Le tribunal judiciaire de Bordeaux (pôle social), 13 août 2025, RG n° 25/00874, statue sur un recours relatif à la reconnaissance d’un handicap d’enfant et aux mesures d’accompagnement. Le litige porte sur le taux d’incapacité, l’ouverture du droit à l’allocation d’éducation, l’aide humaine mutualisée, l’orientation médico‑éducative et la demande d’un matériel pédagogique. Les représentants légaux ont saisi la juridiction après une décision administrative contestée. Une consultation médicale du 9 juillet 2025 a été diligentée, dont le procès‑verbal a été versé aux débats. Chacune des parties a soutenu ses prétentions, la défense sollicitant la confirmation des refus ou limitations initiales.

La question posée tenait au contrôle du juge sur l’évaluation pluridisciplinaire, à la date d’appréciation des besoins, et aux conditions d’ouverture des droits corrélatifs.

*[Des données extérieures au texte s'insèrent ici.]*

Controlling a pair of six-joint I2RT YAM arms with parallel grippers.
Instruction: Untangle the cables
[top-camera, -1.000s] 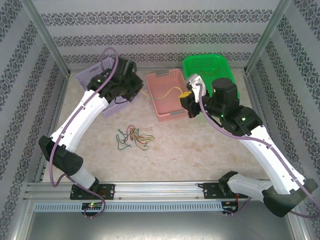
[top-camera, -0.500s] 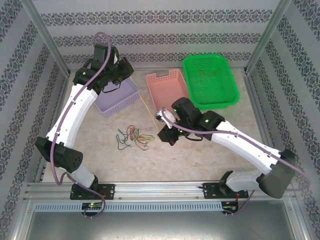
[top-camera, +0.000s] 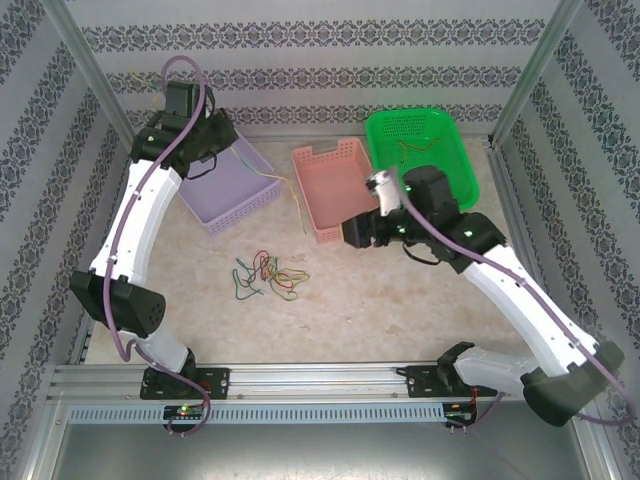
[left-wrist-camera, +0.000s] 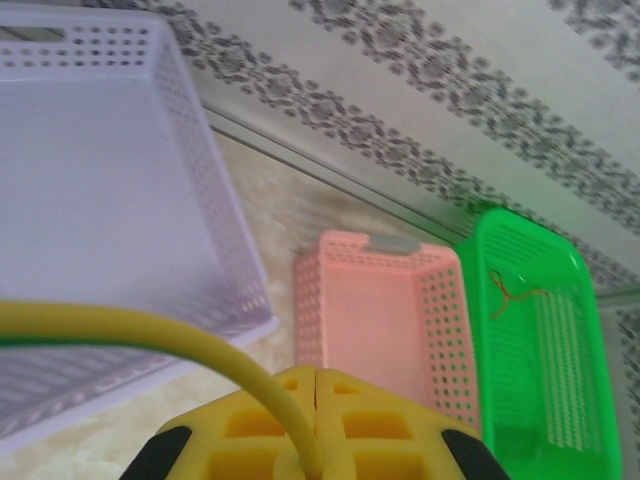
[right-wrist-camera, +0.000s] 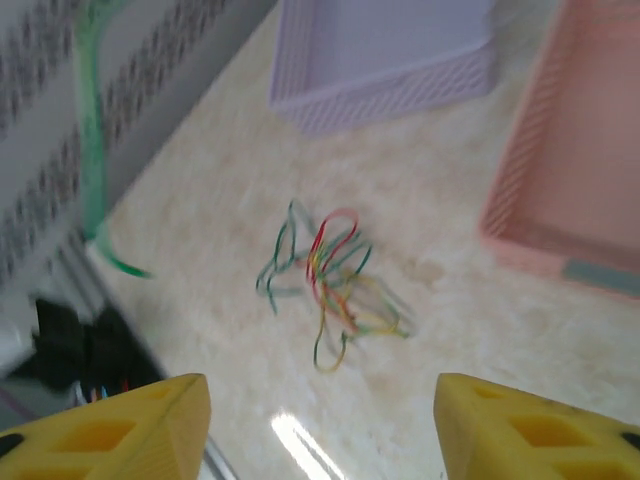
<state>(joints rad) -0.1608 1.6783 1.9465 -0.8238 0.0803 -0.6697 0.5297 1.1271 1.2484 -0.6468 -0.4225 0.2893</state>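
Where my left pincer (left-wrist-camera: 315, 400) is pressed together, it pinches a yellow cable (left-wrist-camera: 120, 325), with the lilac basket (left-wrist-camera: 90, 200) beside it. My right pincer (right-wrist-camera: 320, 420) stands spread and holds nothing. The tangled cables (right-wrist-camera: 325, 270) lie on the counter (right-wrist-camera: 470, 330) ahead of it, apart from both fingers.

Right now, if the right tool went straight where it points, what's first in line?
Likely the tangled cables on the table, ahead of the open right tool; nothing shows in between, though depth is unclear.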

La juridiction affirme d’abord que « DIT qu'à la date de la demande du 28 février 2024, [G] présentait un taux d'incapacité compris entre 50 et 79 % et nécessitait une prise en charge adaptée, ». Elle en déduit « DIT qu’à compter du 1er mars 2024, [G] avait droit à l’attribution de l’allocation d’éducation de l’enfant handicapé (AEEH) et ce, jusqu’au 31 août 2028, ». Elle complète que « DIT qu’à la date du 28 février 2024, les difficultés engendrées par l’état de santé de [G] justifiaient un accompagnement par une aide humaine mutualisée aux élèves en situation de handicap et ce, jusqu’au 31 août 2028, » et « DIT qu’à la date du 28 février 2024, les difficultés engendrées par l’état de santé de [G] justifiaient une orientation vers un service d’éducation spéciale et de soins à domicile ([11]) et ce, jusqu’à la fin de la classe de 3ème, soit jusqu’au 31 août 2028, ». Enfin, la demande d’équipement est rejetée, la juridiction indiquant que « DIT qu’à la date de la demande, le 28 février 2024, les difficultés engendrées par l’état de santé de [G] ne justifiaient pas l’attribution d’un matériel pédagogique adapté, ». L’exécution immédiate est sécurisée, dès lors qu’elle « ORDONNE l'exécution provisoire du présent jugement, ».